By Patricia Cohen

New York Times

Melissa Chiu, the Australian-born, veteran director of Asia Society Museum in New York, has been chosen to lead the Hirshhorn Museum and Sculpture Garden in Washington, a Smithsonian division that is trying to regain its footing after a series of bruising fights over finances, leadership and direction.

Chiu, who has broad international experience overseeing the society’s 11 centers and affiliates in the United States and Asia, has been praised for her scholarship and vision. Although her specialty, contemporary Chinese art, is not a focus of the Hirshhorn, new media, video and photography, which she has championed at the Asia Society, are part of the Hirshhorn’s mission as a museum of modern art.

“I am very excited,” Chiu said. “It’s an amazing institution.”

With her international background, she said, she brings a “fresh perspective” to the Hirshhorn and plans to look at “what a museum can be in the 21st century.”

The museum’s previous director, Richard Koshalek, left a year ago after the museum was unable to raise sufficient funds to finance the centerpiece of his four-year tenure - a temporary 15-story inflatable bubble called the Seasonal Inflatable Structure in the museum’s inner courtyard. The trustees were sharply split over continuing to back the project, and several members resigned.
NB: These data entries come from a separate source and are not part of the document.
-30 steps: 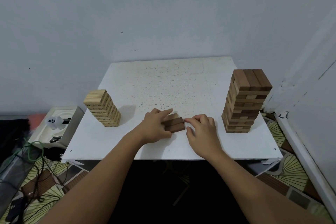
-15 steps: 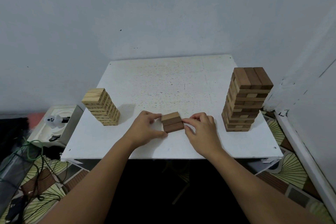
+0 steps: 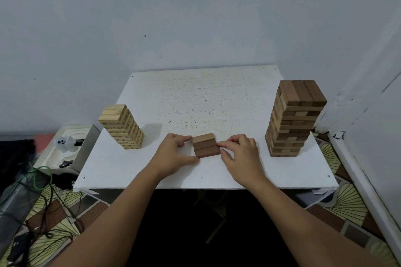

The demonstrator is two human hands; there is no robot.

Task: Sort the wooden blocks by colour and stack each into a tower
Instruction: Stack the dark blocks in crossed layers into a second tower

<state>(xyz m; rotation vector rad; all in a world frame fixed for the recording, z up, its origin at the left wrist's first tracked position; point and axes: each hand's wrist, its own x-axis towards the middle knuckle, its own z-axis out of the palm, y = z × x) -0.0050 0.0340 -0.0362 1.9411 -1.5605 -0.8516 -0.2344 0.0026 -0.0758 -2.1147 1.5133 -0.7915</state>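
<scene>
A white desk (image 3: 201, 102) stands in the corner of a grey wall. The biggest thing on it is the tall mixed tower (image 3: 293, 118) on the right, with dark and light brown blocks and three dark blocks on top. On the left edge of the desk stands the short light tower (image 3: 122, 129), all pale wood.

Down on the floor by the left side sits a white box (image 3: 71, 147). Inside it are a small white thing with black dots and a dark thing I cannot make out. Green and black wires (image 3: 39, 182) lie on the patterned floor near it.

Near the front middle of the desk lie three dark blocks (image 3: 206, 145), side by side and touching, flat on the desk. The left hand (image 3: 173, 156) touches their left side, with thumb at the near corner and a finger at the far corner, fingers curled in. The right hand (image 3: 240, 156) pinches the right end with narrow, bent fingers.

A second ago the left hand lay over the blocks and hid part of them. Now it has slid to the side, and the blocks sit closer together.
</scene>
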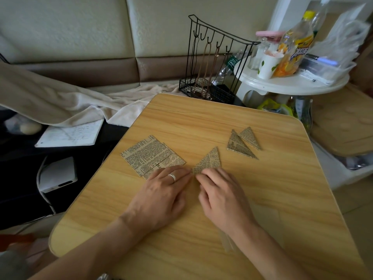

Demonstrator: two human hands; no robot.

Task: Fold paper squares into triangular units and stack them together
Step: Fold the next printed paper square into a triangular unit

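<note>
Here newsprint triangle (209, 159) half-folded; both hands (161, 191) pressing lower edge.

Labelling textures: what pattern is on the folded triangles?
Newspaper print, black text on tan paper, on the folded triangles; head view.

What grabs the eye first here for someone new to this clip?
Both hands meet at the table's centre: the left hand and right hand press on a newsprint triangle being folded. Left of it lies a stack of unfolded paper squares; further back on the right, two finished triangles overlap on the wooden table. Behind stands a black wire rack.
</note>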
Richard Kurin, the Smithsonian’s undersecretary for history, art and culture, officially canceled plans for the bubble last July as the remaining trustees and the acting director, Kerry Brougher, pledged to return to the museum’s core mission: its collection and exhibitions.
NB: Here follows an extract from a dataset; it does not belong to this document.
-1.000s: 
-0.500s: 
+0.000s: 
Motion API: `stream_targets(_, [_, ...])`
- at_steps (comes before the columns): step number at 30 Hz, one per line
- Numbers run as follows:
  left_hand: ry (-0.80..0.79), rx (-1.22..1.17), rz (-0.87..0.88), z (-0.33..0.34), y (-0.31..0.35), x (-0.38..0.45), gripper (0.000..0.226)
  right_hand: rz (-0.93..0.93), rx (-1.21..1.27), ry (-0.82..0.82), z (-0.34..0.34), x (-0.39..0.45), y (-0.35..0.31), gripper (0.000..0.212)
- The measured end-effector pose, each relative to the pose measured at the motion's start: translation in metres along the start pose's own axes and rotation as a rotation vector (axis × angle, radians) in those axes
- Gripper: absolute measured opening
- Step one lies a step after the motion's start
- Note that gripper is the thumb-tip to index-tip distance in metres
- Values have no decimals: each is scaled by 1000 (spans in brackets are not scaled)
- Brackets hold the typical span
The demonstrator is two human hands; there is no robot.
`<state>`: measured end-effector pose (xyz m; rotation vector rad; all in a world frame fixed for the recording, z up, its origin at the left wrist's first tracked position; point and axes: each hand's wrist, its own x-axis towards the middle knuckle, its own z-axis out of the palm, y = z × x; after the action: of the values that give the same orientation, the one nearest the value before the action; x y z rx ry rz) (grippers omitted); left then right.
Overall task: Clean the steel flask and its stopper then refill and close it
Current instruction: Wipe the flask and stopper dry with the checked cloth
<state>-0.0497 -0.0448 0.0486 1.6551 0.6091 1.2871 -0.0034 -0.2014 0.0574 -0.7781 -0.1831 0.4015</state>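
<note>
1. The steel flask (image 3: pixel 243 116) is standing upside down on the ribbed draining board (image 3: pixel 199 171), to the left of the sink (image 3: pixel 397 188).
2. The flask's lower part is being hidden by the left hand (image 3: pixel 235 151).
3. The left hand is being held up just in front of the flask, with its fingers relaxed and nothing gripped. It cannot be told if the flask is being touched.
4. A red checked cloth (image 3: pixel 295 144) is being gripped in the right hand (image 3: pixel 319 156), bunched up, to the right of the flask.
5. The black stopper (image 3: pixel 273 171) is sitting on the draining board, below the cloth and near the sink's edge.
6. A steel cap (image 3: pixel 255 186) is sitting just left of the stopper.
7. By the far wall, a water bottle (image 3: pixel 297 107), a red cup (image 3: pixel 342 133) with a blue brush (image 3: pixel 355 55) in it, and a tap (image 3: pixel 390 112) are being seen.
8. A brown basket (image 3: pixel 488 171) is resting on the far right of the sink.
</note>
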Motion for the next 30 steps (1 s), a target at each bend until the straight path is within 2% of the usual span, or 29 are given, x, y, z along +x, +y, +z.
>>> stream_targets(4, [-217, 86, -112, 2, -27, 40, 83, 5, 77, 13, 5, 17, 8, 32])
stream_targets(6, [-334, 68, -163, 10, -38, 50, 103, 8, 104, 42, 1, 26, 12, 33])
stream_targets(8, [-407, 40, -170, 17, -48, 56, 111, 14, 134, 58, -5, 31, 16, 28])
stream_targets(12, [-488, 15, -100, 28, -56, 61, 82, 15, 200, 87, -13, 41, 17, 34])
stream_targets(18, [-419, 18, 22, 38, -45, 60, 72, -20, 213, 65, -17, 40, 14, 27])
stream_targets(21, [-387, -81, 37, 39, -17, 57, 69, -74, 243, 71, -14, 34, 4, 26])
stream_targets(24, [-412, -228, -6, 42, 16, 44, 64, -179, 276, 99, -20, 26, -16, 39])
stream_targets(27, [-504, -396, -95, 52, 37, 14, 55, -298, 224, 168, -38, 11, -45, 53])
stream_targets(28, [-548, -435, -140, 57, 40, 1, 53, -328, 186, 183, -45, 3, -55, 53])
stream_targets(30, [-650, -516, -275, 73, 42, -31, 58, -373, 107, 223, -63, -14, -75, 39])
Kurin and four trustees were part of the search committee that selected Chiu.

The move from New York to Washington will involve a large jump in responsibility. Asia Society’s museum, with 8,000 square feet of exhibition space (plus two smaller galleries in its Houston and Hong Kong branches), has a few hundred pieces in its collection. At the Hirshhorn, celebrating its 40th anniversary this fall, Chiu will oversee about 12,000 artworks and 60,000 square feet of exhibition space plus the 1.3-acre sculpture garden. The museum, which has 51 employees and drew 645,000 visitors last year, has a budget of $8 million, which does not include the $10 to $12 million in operational support supplied by the Smithsonian.